Rinnovare la democrazia per una pace giusta
Anche se quanto appena chiarito richiederebbe una lunga riflessione, in questa sede credo che quanto scritto sia comprensibile, anche solo grazie a questa argomentazione minima e all’intuizione di cui ognuno di noi è capace. Ma meglio essere chiari fino in fondo: si sta sostenendo che la politica e la democrazia si nutrono della triade rivoluzionaria che oggi ci consente di vedere davvero in cosa consiste una pace giusta: una condizione collettiva a cui si arriva riaffermando questi tre principi normativi in modo fattuale, concreto, istituzionale, e conflittuale. In un processo di de/escalation tutto ancora da costruire, che dalla prima tregua dovrà portare alla negoziazione e poi agli accordi di pace. Ecco perché, in questo senso, politica e democrazia sono alternative alla guerra, ed estranee alla logica che dal 2014 muove le fila dell’orrore ucraino. Ad oggi senza fine, se guardiamo in prospettiva.
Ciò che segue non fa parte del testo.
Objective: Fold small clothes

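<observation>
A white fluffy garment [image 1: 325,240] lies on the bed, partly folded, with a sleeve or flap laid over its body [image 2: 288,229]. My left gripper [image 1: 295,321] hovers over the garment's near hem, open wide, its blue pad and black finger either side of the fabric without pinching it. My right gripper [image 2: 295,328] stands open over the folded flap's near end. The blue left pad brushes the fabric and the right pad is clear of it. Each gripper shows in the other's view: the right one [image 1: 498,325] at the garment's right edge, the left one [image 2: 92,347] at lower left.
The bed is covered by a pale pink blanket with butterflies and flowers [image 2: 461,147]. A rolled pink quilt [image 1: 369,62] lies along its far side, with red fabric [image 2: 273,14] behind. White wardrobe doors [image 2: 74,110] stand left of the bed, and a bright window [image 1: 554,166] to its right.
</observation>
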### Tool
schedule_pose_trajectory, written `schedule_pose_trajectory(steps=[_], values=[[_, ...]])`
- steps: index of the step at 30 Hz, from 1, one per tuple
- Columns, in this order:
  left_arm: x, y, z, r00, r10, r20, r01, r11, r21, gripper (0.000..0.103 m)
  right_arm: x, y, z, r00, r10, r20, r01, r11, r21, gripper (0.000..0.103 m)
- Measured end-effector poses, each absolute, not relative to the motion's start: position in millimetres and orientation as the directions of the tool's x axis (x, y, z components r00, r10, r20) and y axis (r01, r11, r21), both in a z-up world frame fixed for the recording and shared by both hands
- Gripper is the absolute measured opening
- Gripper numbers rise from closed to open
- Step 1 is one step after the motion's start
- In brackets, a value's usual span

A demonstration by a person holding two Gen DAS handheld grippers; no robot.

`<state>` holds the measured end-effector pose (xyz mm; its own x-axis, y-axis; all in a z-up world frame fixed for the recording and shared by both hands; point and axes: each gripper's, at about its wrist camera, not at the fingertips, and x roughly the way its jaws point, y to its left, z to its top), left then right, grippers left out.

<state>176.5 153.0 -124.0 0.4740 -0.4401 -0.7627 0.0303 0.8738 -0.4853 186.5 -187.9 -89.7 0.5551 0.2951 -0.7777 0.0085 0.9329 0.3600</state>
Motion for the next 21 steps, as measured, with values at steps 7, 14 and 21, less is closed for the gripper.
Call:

Dopo un anno di intossicazione mediatica bellicista, quindi, sembra alquanto vitale aver individuato il portato normativo di una possibile alternativa politica da costruire nel presente, per il nostro futuro comune. Rinnovare la democrazia e rigenerare la politica attraverso il riferimento centrale al rispetto della triade rivoluzionaria, facendole così entrare con forza nel processo di de/escalation che non a caso si deve ancora avviare, e farlo in ogni modo possibile, è la strada maestra da costruire. L’altra possibilità che abbiamo è sotto gli occhi di tutti: continuare a ritenere che la guerra finirà solo con la vittoria militare del più forte, svegliandoci un bel giorno in uno Stato autoritario che nulla avrà da invidiare all’autocrazia putiniana che ci muove alla guerra. Per imboccare la prima strada, che potrebbe portarci finalmente a far diventare la guerra un tabù politico/democratico, c’è bisogno che ognuno faccia la sua parte, nella posizione che occupa nella società (nelle istituzioni civili, politiche e militari), e in tutti i modi che ha a disposizione.
L’altra strada già imboccata è un vicolo cieco: se qualche altro potere importante non interverrà per deviarne il percorso, ci potrà essere solo la morte definitiva della politica, la barbarie sociale e la reale catastrofe nucleare. A occhio e croce, meglio che questo potere sia il frutto della politica democratica piuttosto che il portato di qualche altra forma di dominio o compromesso insostenibile per le tutte parti coinvolte. Meglio che sia un potere nonviolento.